A good way to think about it is that a definite integral gives signed area, not always the actual geometric area.


Areas above the x-axis count as positive, and areas below the x-axis count as negative. That's why parts of the graph can cancel each other out when you integrate.


If a problem asks for the net change or simply asks you to evaluate the integral, then you keep the signs and compute:

∫abf(x) dx\int_a^b f(x)\,dx∫abf(x)dx
If the problem asks for the total area between the curve and the x-axis, then every region must be counted as positive. In that case, you either split the integral at the x-intercepts or integrate:

∫ab∣f(x)∣ dx\int_a^b |f(x)|\,dx∫ab∣f(x)∣dx
In your example, f(x)=x(x−2)(x+2)f(x)=x(x-2)(x+2)f(x)=x(x−2)(x+2) crosses the x-axis at x=0x=0x=0 and x=2x=2x=2. The part from 000 to 222 lies below the x-axis, so its contribution to the integral is negative. To find the actual area, you must add the magnitudes of the regions instead of letting them cancel.

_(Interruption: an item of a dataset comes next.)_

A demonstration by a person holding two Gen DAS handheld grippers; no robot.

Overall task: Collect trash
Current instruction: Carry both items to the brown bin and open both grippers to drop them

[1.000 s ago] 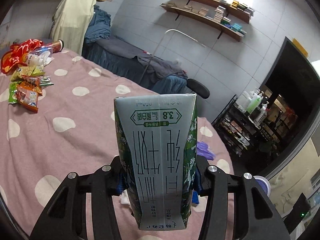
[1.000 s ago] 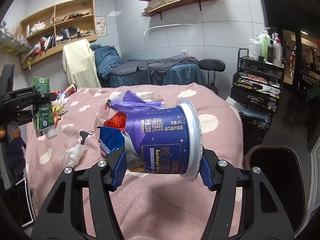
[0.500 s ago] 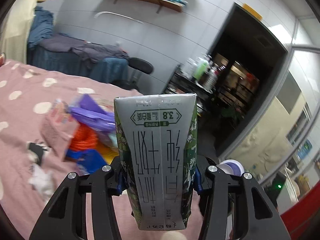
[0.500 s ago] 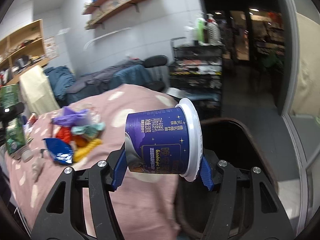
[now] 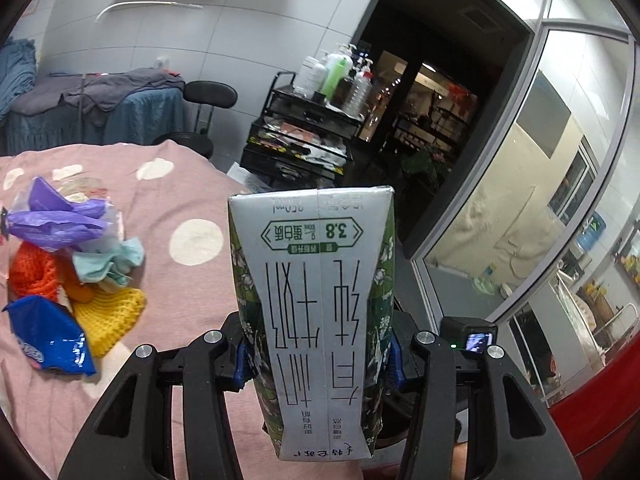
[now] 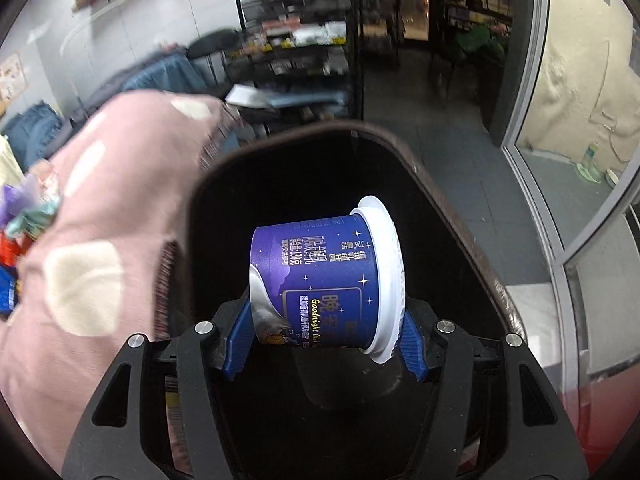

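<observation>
Up close in the left wrist view, the left gripper [image 5: 316, 354] is clamped on a green and white milk carton [image 5: 314, 312]. Its blue pads press the carton's two narrow sides, and the carton stands upright between the black fingers with its printed text upside down. Behind and to the left lies a pink bedspread with white dots [image 5: 168, 208]. Near the bedspread's left edge in this view sits a loose pile of trash: a purple plastic bag [image 5: 56, 216], a pale teal scrap [image 5: 110, 262], an orange net [image 5: 32, 276], a yellow knitted piece [image 5: 110, 314] and a blue snack wrapper [image 5: 48, 338]. The pile is well apart from the carton. Beyond the bed's far corner stand a black stool [image 5: 206, 100], a black trolley [image 5: 308, 128] with bottles on top, and a dark doorway.

Seen from the right wrist view, the right gripper [image 6: 324, 350] is clamped on a dark blue yogurt cup [image 6: 320, 280] with a white rim. The cup lies on its side, base against the left pad and rim toward the right pad. It hangs directly over the open mouth of a black trash bin [image 6: 452, 200], whose dark interior fills the space behind the cup. The bin stands just beside the edge of the pink bedspread, which is blurred in this view. Grey floor tiles and a glass partition lie to the right of the bin.
</observation>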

A useful rule of thumb is:

• Integral → signed area (positive and negative parts can cancel).
• Area → always positive, so treat regions below the x-axis as positive contributions.

 

[nasi112]

I may be missing your question; but when you're asked for a definite integral, you just do that; when you're asked for the area between a curve and the x-axis, you find where it's positive or negative and integrate those (or, equivalently, integrate the absolute value).

If you're asked to find the area under a curve, and it is not always positive, then there's a little ambiguity in the problem, and you ask.

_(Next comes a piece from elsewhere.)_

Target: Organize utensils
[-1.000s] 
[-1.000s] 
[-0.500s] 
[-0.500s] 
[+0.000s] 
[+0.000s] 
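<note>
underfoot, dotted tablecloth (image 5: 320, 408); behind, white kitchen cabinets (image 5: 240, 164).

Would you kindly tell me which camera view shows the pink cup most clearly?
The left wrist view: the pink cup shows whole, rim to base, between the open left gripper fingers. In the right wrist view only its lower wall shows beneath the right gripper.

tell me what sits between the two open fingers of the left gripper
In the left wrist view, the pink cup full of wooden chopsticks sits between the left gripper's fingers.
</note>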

The question did not ask to compute the definite integral. It said compute the area of f(x) from 0 to 3. The only interpretation to this to find the area under the curve.

You have to integrate from the left boundary to the next zero, to the next zero, etc., and finally from the right-most zero to the right boundary, and add all absolute values of those results in order to get an area.

Your suggestion is to find the zeros of the function, right?

x(x - 2)(x + 2) = 0

This is not difficult. I will do it next time.

When I get negative area I convert to positive by the absolute value. I will check this on all integration I solved before.

A good way to think about it is that a definite integral gives signed area, not always the actual geometric area.


Areas above the x-axis count as positive, and areas below the x-axis count as negative. That's why parts of the graph can cancel each other out when you integrate.


If a problem asks for the net change or simply asks you to evaluate the integral, then you keep the signs and compute:

∫abf(x) dx\int_a^b f(x)\,dx∫abf(x)dx
If the problem asks for the total area between the curve and the x-axis, then every region must be counted as positive. In that case, you either split the integral at the x-intercepts or integrate:

The question was compute the area of f(x) from 0 to 3.

 

[fresh_42]

Here is a picture of how areas are oriented differently, the cause of the different signs if integrated:


So, real areas and integrations as oriented volumes are mathematically different things. The former is positive by definition, the other one has a sign expressing an orientation. This sign makes the result of an integration always less or equal the actual area, because it can add "negative areas".